Indeed, it is a surreal scenario no one could have ever predicted. Up to a few weeks ago, it was all business as usual. Yet, here we are today, coming to terms with a reality that we all are forced to face. All economic agents are and will be affected in the coming months by this adversity, thus the sense of solidarity, understanding and most of all perseverance need to prevail.
What is worrying about the economic impact of this pandemic is the ripple effects across many industries, but even more worrying is the level of uncertainty. In today’s globalised world, we are so connected with one another, that there is one certainty: that we are in this together.
This is the one certainty that we all need to hang on to so that instead of going down the obvious panic route, we all stop to take stock of our respective current situations to plan the immediate future.
In times of crisis, communication remains vital, and this is what spurred us to communicate with our business clients a few important points that should help them start preparing their business to minimise as much as possible the impact that this saga might cause to their operations.
As a business advisor, my very first advice to business owners is to not take the weight of any decisions solely upon themselves. It is very important to seek advice, talk to fellow business owners and seek varying points of view. Consider synergies that up till today might have seemed far-fetched or impossible.
Secondly, as the government lives up to its responsibility to provide reassurance that it will eventually respond to the needs of businesses in the light of an impending economic downturn, all business would do well to come together and make sure they remain updated about all the incentives and grant schemes that the government is announcing.What is worrying about the economic impact of this pandemic is the ripple effects across many industries
There are other initiatives that businesses would do well in considering. First and foremost, protect employees and show them you are doing so. Your people must come first. Together, make sure to keep following the most conservative guidelines from leading global and local health authorities, take nothing for granted and keep communicating with all your employees.
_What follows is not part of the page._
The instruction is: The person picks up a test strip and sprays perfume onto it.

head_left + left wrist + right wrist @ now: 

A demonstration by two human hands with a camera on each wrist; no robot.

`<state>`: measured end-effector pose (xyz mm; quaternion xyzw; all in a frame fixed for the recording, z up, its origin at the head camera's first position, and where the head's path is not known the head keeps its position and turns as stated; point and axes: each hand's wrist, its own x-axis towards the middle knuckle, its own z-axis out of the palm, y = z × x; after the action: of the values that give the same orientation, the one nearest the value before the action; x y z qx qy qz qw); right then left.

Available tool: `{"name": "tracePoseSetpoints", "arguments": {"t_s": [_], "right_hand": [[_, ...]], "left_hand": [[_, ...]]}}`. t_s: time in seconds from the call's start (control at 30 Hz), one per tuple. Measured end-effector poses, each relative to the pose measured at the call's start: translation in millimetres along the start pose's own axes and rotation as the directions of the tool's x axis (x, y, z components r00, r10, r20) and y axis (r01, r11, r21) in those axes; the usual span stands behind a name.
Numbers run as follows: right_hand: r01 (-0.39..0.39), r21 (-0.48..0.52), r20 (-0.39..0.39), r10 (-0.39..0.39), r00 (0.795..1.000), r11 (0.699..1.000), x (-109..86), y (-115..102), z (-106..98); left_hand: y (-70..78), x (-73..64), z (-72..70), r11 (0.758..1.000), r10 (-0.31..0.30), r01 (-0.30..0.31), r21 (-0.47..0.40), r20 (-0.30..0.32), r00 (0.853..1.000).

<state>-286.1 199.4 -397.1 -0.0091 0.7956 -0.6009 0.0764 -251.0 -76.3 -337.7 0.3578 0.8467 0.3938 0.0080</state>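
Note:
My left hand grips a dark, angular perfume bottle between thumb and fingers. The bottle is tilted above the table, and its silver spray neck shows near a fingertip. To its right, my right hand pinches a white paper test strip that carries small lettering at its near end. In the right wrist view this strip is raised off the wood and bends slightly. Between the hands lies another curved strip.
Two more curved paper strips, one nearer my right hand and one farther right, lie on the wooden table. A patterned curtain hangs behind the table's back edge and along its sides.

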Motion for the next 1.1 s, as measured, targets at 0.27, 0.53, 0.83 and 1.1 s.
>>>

Company structures go strengthened through internal cross-functional response teams composed of the most trusted leaders within the company to deal with separate work streams namely employees, financial stress-testing and contingency plan, supply chain, marketing and sales and other relevant business areas.
Define stress scenarios and adapt your company to them. Reduce goals and targets to shorter terms, draft an operation plan and identify variables that will affect revenue and cost. Define variables through analytics and expert input, model cash flow, P&L and balance sheet in each scenario and identify input variable triggers that could drive liquidity.
Stabilise supply chains by optimising alternatives and using aftersales stock as bridge. For medium to longer-term stabilisation, companies would do well to optimise their networks, accelerate qualification for alternative suppliers and drive resilience through their supply chain.
It is also important to stay close to customers and clients by showing more flexibility through near-term pricing changes and discounts while making sure you enact a practice plan with the top team and identify proper protocol through contingency planning and full-scale response. More importantly, demonstrate purpose. Your business must remain your prime focus and concern, but the current situation should be an opportunity to show leadership and incisiveness with all stakeholders. We are in this together so encourage support to national efforts and along with your employees, foster unity and mutual understanding.
With some luck and careful planning, our hope should remain that COVID-19 will one day soon, start turning into a bad memory. And while the creativity and lessons learned along the way will turn out to be of great business value for the long term, let us all unite and face this together. For this too shall pass.